The second scene is the last scene where Balthazar wanders through the flock of sheep. Again, this scene makes the viewer fearful. “Is Balthazar going to die? Will anybody find him?” When it becomes clear no one will the scene becomes the most depressing thing put to celluloid. Though it does bring up an interesting question.

Would this film be better had it been told through the eyes of Balthazar? I think so. The film has too many long stretches without Balthazar. I’m not interested in watching emotionless amateur actors bemoan their existence. Maybe Au Hasard Balthazar should have taken the War Horse approach of having the animal be the main focus of every scene. Except, War Horse kind of sucks, so maybe not. Still, I see the seed of a more inspiring story in his dried out husk of misery.

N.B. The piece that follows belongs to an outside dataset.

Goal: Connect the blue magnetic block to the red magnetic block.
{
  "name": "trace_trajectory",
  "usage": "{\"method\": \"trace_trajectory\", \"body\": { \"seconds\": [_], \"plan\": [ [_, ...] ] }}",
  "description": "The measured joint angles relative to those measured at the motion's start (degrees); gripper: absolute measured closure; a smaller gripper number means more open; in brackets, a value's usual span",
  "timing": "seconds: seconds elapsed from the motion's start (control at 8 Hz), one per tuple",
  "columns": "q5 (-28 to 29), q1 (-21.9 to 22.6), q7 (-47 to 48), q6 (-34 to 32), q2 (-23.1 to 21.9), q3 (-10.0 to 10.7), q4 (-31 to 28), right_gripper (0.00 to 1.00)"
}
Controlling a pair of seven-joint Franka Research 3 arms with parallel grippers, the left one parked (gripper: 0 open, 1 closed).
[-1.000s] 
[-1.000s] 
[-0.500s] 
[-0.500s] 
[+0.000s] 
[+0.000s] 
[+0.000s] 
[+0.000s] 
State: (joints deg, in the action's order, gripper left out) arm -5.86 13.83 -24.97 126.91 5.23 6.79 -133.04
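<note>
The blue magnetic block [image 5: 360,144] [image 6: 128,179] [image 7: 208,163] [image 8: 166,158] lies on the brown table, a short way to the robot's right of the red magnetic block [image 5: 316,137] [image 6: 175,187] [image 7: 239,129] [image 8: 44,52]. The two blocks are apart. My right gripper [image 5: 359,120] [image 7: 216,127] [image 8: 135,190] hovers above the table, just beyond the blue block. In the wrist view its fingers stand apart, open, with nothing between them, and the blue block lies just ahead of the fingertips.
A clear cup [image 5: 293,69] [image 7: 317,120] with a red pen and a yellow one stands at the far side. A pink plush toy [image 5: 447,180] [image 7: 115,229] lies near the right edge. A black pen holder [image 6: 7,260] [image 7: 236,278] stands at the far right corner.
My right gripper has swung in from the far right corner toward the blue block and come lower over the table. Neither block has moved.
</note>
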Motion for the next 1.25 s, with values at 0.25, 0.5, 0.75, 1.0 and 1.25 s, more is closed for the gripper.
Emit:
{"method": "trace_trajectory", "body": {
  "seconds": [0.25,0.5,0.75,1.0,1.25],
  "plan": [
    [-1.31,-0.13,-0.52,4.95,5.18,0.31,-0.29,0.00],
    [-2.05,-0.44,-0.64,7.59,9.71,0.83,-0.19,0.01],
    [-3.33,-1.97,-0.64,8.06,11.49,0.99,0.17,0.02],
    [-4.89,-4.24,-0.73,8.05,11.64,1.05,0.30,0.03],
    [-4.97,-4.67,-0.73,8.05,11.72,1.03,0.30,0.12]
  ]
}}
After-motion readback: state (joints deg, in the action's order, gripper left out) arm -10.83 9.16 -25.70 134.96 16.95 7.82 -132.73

There’s no denying Au Hasard Balthazar is art. It looks like art, it sounds like art, it’s both complex and simple like art, but a film is a balancing act. A film is also a story and Au Hasard Balthazar feels half written. There’s a reason this film took so long to catch on in America. It’s such an acquired taste and we don’t like to feel sad as shit. There’s enough misery already. I commend the film for its ability to make me feel such strong emotions but that doesn’t mean I have to like that it makes me feel that way. Sorry, that’s all I can write, for now. I think my tears are short circuiting my laptop.

Let’s all drop a 40 for my good buddy Balthazar. RIP.